EXERCISE
Copy the data exactly from the line that contains "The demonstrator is" through the line that contains "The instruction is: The", keeping both end lines and leaving out everything else.

━━━━━━━━━━━━━━━━━━━━━━━━━━━━━━

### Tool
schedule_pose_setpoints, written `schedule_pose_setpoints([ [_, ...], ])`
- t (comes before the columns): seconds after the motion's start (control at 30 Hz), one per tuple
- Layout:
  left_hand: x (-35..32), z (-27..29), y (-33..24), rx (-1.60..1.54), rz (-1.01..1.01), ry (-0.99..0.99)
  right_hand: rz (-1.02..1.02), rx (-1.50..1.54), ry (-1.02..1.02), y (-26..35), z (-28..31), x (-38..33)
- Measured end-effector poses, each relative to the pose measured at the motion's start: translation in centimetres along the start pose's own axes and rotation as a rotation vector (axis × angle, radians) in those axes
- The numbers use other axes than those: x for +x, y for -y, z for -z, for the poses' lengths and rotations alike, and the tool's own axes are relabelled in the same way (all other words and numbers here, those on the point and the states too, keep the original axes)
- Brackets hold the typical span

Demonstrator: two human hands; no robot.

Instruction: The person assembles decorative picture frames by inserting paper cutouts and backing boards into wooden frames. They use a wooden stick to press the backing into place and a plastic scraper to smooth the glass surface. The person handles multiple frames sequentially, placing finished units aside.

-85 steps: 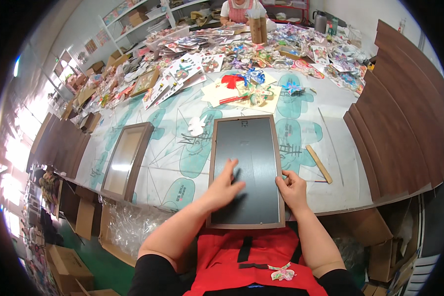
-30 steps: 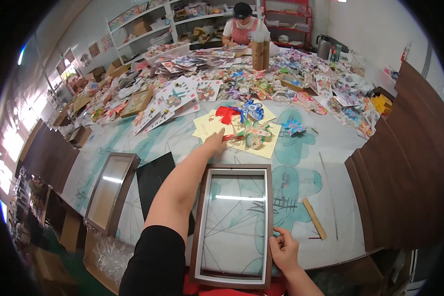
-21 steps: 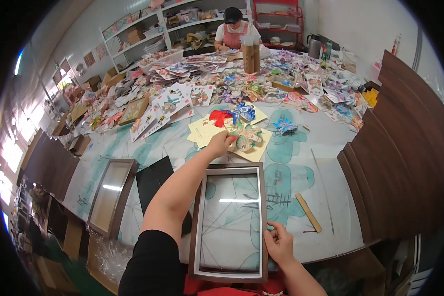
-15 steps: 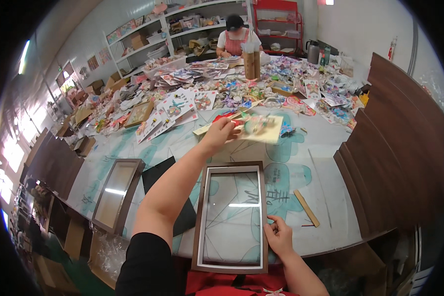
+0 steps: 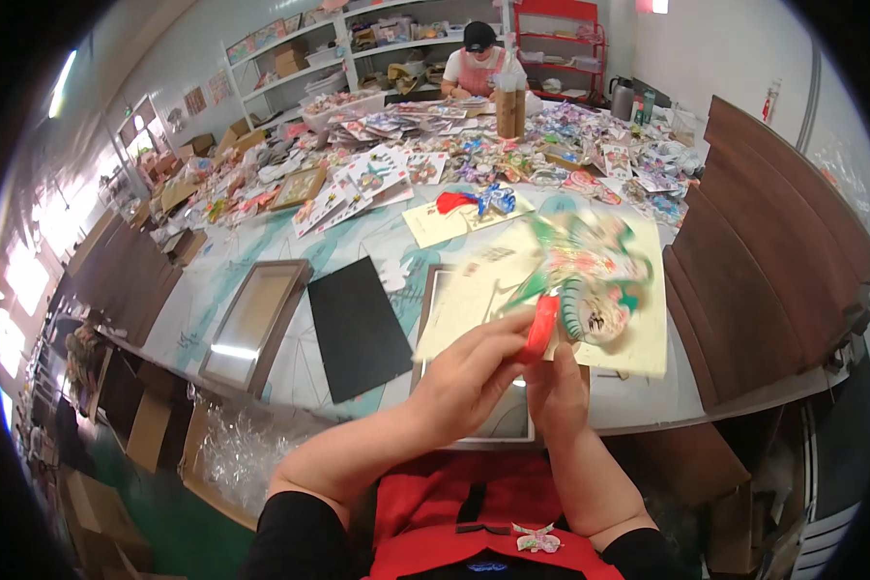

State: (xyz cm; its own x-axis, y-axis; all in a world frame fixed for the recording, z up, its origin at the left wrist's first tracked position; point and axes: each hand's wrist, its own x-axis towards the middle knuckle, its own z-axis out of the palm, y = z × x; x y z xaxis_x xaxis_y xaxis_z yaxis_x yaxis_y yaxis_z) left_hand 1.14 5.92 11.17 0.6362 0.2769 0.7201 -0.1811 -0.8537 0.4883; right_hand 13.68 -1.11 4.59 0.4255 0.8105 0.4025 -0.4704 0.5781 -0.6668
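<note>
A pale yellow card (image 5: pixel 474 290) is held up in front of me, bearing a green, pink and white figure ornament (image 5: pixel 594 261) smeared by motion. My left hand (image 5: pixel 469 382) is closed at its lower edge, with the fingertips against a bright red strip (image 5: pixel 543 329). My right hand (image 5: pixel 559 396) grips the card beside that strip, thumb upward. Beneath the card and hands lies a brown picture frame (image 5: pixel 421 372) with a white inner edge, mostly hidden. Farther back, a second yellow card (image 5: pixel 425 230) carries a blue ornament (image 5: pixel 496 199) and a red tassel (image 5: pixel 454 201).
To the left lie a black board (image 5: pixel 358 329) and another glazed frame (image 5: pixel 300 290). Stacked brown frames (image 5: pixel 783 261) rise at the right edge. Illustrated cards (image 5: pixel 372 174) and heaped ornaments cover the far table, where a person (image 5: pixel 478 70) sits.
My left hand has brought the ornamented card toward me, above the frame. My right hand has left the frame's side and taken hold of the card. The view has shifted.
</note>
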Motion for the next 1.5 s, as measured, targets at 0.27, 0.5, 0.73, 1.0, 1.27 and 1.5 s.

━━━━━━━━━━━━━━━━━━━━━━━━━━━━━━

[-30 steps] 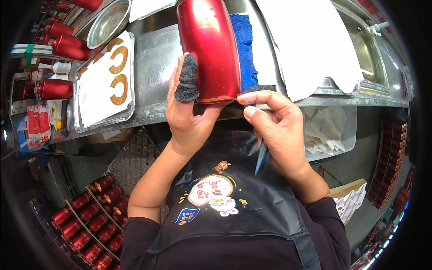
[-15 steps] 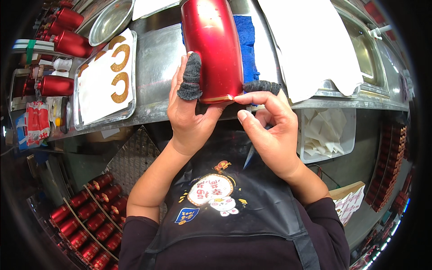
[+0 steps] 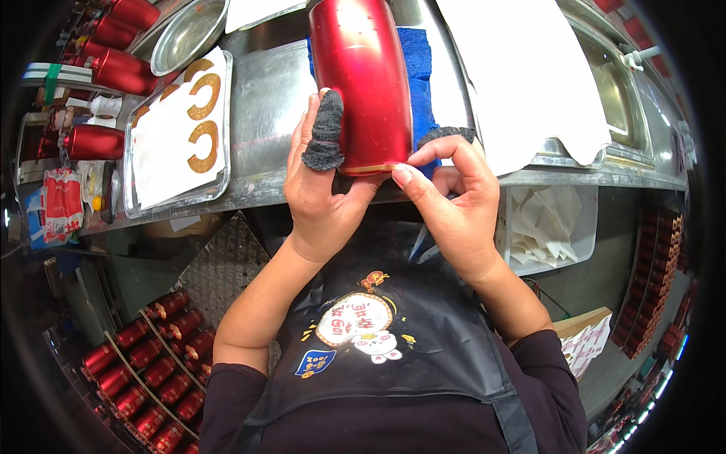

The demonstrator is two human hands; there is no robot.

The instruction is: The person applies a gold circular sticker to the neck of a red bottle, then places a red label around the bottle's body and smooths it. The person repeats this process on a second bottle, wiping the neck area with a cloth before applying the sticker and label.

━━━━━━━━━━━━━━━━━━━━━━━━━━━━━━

REPLY
The demonstrator is two human hands; there is no robot.

The instruction is: The person applies a gold circular sticker to the neck of a red bottle, then places a red label around the bottle's body and smooths it. The person repeats this process on a second bottle, wiping the neck area with a cloth before applying the sticker and label.

The exercise requires nothing more.